Repercussão de derrotas avisa aos velhos políticos: os tempos mudaram.

Quando o resultado avilta à realidade, se esconde o resultado.

03/02/2019 por Por Raul Rodrigues

A impressão repassada pelas derrotas das velhas raposas da política do último final de semana no Brasil mostra que os novos políticos estão antenados com o que é dito pelas redes sociais – vozes das ruas – e na busca de sintonia com o governo federal que se mantém aos olhos do povo como esperança para livrar o país da corrupção generalizada.

E isto tende a se manter para as eleições municipais de 2020 como forma recorrente dos eleitores ao se basearem nos resultados das mudanças.

O Governo Bolsonaro só tem pouco mais de trinta dias de empossado e de trabalho.

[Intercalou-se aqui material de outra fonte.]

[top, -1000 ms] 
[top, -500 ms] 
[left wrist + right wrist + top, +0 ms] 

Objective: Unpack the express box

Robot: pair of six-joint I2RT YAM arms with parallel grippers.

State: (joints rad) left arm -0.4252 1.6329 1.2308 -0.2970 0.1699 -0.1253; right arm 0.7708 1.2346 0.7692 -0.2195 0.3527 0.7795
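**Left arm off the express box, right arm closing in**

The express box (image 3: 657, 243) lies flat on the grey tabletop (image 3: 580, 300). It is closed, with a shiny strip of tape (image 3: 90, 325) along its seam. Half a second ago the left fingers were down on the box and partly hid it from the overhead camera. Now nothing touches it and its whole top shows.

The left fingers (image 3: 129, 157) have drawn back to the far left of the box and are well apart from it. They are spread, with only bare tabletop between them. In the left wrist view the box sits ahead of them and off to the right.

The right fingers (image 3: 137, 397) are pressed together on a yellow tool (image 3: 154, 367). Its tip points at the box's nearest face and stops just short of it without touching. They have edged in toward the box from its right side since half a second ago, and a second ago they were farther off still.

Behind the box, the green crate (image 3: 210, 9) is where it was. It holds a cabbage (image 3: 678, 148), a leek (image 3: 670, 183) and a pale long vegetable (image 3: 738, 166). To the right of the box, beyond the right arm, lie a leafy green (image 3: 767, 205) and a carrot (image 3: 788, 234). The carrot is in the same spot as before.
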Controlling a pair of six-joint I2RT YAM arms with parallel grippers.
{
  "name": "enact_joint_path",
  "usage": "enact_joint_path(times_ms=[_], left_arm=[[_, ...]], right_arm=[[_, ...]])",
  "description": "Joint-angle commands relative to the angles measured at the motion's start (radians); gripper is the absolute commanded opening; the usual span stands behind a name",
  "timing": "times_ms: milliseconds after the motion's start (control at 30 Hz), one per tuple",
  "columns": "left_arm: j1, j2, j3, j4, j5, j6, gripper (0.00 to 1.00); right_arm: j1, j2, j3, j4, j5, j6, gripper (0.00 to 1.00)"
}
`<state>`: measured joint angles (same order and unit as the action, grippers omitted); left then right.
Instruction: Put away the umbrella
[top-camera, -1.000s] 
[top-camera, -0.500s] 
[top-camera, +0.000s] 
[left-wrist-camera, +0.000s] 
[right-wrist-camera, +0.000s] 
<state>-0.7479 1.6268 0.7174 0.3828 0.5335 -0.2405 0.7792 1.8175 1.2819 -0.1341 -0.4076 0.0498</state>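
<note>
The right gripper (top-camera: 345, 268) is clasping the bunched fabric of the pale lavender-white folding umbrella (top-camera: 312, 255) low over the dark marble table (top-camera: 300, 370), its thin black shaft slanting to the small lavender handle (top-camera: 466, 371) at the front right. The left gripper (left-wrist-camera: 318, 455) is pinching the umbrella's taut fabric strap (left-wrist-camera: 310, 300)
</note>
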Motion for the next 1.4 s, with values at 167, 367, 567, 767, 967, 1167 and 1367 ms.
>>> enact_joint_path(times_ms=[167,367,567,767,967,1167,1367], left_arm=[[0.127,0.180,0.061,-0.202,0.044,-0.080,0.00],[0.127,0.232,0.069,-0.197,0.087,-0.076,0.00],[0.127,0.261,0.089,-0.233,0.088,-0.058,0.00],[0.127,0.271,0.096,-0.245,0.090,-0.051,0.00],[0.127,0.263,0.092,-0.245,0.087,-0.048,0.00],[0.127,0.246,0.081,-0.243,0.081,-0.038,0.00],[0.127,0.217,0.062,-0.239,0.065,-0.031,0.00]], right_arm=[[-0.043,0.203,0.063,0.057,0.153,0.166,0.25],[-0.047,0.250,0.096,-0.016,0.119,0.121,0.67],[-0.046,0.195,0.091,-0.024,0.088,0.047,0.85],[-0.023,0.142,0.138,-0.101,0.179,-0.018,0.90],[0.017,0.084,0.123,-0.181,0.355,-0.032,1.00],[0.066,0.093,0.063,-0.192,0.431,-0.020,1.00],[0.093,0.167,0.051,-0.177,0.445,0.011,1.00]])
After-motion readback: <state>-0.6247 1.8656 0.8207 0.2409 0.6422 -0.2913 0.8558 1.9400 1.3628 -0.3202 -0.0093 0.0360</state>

Mas as ruas repercutem as assertivas do presidente Bolsonaro e do ministro da justiça Sergio Moro como a saída do Brasil da crise moral, financeira e das famílias ante aos atos de agressão aos bons costumes de uma sociedade.

Esse mesmo povo vai estar convocado para votar novamente em outubro de 2020 para prefeitos e vereadores, e não acreditamos que venhamos a ter um retrocesso do processo engrenado em 2018.

O povo quer o novo, e o novo escolhido e enxergado por ele.

Não vão adiantar as manobras de pesquisas com omissão de nomes – caso da última pesquisa de consumo interno – que nunca foi divulgada por ser induzida ao erro, pelo erro e por fim destoante de uma verdade.

Quem contratou nem sequer teve a coragem de divulgar. Isso é muito ruim.